Affordability and the eSIM Data Marketplace
A less discussed but potentially revolutionary aspect of eSIM is how it enables competitive, on-demand access to mobile data. In physical SIM markets, switching operators involves friction — visiting a store, completing KYC paperwork, physically swapping cards — which suppresses competition and keeps prices high. eSIM radically reduces switching costs to near zero. This has given rise to a new breed of eSIM marketplaces and aggregators that let users compare and purchase short-term data plans from multiple operators globally. For low-income users, this could translate into purchasing data in smaller, more affordable increments — a day pass, a weekend plan, or even a pay-per-megabyte option — rather than committing to monthly postpaid contracts.
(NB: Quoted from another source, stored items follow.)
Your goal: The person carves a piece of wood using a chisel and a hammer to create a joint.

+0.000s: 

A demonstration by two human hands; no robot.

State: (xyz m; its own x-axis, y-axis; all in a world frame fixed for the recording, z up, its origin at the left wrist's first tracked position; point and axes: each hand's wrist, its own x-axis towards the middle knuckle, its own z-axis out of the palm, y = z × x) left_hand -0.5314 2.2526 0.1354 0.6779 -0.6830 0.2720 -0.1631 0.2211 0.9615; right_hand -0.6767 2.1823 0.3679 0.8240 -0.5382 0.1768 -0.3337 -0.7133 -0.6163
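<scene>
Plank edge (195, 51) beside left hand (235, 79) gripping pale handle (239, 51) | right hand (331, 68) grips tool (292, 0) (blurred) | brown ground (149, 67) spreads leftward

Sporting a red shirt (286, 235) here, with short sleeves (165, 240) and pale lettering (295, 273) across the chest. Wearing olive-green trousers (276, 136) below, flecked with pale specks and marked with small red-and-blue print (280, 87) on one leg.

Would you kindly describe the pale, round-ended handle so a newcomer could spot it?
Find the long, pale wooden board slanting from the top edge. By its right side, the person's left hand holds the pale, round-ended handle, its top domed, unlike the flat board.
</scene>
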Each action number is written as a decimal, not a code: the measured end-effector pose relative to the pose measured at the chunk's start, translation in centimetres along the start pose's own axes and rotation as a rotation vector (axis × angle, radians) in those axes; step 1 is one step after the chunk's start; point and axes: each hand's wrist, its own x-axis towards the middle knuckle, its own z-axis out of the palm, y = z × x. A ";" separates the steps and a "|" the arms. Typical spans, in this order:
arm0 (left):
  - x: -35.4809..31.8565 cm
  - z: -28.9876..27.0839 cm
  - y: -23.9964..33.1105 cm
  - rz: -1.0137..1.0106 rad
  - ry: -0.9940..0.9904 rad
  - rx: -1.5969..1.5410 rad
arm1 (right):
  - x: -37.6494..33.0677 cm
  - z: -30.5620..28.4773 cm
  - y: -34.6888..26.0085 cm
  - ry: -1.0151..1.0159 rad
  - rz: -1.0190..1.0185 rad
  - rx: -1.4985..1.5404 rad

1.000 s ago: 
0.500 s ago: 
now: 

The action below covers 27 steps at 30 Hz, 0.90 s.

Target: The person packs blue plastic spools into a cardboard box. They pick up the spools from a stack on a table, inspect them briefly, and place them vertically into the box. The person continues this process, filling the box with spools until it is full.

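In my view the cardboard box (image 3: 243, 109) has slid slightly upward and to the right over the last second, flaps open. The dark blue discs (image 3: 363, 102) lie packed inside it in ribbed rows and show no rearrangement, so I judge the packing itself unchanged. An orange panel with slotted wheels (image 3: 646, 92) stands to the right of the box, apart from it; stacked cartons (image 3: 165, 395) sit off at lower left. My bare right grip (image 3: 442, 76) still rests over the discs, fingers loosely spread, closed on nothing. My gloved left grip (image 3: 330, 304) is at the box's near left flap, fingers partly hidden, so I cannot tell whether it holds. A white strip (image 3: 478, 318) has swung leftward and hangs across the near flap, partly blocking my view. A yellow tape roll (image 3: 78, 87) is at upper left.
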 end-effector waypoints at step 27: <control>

The wholesale eSIM data economy is already mature in the travel segment; extending its dynamics to underserved domestic markets could fundamentally alter the affordability equation, provided regulators ensure fair access to eSIM provisioning infrastructure and prevent dominant operators from erecting digital gatekeeping mechanisms.
Regulatory Hurdles and the Risk of a New Digital Divide
Paradoxically, the same regulatory frameworks designed to protect consumers can slow eSIM adoption in the markets that need it most. Many developing countries still mandate in-person identity verification for SIM activation, a legacy of security concerns that predates eSIM technology. While remote KYC using biometrics and government databases is technically feasible, regulatory inertia remains a formidable obstacle. There is also a risk that eSIM could create a two-tier connectivity landscape: affluent users enjoying seamless multi-profile switching and global plans, while lower-income users remain locked into legacy physical SIM ecosystems because budget handset manufacturers are slower to adopt eSIM hardware. As of early 2025, eSIM support in sub-$100 smartphones remains limited, though MediaTek and Qualcomm are driving eSIM integration into lower-cost chipset platforms. Without deliberate effort from device makers, operators, and regulators, eSIM could inadvertently deepen the very divide it has the potential to bridge — a cautionary note that the industry must take seriously as it pursues the next wave of digital transformation.